• _Directions_
From the entries that follow, extract each line holding the string "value".

· · · · ·

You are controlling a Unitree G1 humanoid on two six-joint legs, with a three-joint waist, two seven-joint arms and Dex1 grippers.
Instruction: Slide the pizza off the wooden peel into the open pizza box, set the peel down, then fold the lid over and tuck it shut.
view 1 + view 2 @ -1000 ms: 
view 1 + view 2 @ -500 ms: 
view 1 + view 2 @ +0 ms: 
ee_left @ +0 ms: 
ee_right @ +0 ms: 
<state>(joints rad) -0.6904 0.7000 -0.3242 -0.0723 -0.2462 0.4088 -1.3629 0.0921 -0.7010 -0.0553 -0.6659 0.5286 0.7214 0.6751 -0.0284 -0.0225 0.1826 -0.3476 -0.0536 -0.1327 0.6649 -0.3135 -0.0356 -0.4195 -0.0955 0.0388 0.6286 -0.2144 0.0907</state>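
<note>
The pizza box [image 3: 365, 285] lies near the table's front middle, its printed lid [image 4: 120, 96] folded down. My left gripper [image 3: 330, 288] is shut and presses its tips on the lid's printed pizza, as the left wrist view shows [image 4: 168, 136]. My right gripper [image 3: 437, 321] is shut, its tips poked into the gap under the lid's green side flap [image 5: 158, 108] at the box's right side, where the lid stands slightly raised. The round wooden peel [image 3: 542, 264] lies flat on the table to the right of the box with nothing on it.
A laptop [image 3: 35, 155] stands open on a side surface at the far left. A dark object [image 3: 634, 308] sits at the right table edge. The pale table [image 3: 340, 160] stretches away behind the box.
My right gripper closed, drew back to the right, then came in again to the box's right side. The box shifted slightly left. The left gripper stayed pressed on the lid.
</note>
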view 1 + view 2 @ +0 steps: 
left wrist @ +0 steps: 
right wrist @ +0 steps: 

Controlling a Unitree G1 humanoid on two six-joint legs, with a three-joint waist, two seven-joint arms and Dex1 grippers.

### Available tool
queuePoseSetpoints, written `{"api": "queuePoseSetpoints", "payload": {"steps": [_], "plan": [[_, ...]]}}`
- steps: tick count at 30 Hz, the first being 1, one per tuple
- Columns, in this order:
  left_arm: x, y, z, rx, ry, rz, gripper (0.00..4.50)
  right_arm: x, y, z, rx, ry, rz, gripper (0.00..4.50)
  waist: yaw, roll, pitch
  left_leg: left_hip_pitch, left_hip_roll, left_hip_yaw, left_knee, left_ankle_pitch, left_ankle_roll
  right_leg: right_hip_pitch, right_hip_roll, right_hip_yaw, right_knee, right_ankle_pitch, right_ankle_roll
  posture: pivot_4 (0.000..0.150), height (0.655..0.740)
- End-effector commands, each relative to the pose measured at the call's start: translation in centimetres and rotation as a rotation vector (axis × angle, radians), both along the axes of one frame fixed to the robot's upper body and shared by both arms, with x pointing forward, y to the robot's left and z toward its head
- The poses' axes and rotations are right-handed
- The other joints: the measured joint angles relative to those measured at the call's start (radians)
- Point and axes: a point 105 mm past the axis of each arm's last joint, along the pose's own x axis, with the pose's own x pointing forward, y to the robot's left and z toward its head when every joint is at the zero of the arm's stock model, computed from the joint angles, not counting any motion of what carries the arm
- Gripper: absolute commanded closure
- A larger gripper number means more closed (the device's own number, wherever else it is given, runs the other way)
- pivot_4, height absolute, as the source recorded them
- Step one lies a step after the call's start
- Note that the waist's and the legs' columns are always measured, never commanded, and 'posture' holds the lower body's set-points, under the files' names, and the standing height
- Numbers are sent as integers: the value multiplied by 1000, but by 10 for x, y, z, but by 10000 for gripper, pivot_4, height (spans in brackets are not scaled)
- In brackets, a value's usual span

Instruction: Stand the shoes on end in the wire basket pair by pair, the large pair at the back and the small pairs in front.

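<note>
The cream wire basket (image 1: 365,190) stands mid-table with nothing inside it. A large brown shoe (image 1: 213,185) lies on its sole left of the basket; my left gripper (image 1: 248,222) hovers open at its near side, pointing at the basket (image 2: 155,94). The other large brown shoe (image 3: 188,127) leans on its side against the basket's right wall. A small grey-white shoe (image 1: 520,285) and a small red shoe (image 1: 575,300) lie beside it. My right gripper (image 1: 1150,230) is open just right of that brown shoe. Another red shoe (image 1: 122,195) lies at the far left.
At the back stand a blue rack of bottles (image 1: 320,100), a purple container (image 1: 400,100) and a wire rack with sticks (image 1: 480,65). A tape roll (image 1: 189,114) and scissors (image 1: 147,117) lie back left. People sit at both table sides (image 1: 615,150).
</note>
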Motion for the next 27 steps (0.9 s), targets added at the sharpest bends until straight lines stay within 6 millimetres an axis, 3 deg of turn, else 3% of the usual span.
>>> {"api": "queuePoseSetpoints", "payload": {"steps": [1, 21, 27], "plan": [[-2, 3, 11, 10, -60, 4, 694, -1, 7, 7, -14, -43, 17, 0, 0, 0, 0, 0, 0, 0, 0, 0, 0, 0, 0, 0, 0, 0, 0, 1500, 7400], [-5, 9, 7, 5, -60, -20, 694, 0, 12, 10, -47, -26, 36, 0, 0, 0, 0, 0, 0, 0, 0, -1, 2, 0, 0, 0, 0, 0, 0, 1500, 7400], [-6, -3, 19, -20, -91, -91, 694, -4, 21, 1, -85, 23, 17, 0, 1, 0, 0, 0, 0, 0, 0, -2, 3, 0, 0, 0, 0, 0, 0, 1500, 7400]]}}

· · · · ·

• _Exercise output_
- Numbers are sent as integers: the value multiplied by 1000, but by 10 for x, y, z, but by 10000 for gripper, pivot_4, height (spans in brackets are not scaled)
- In brackets, a value's usual span

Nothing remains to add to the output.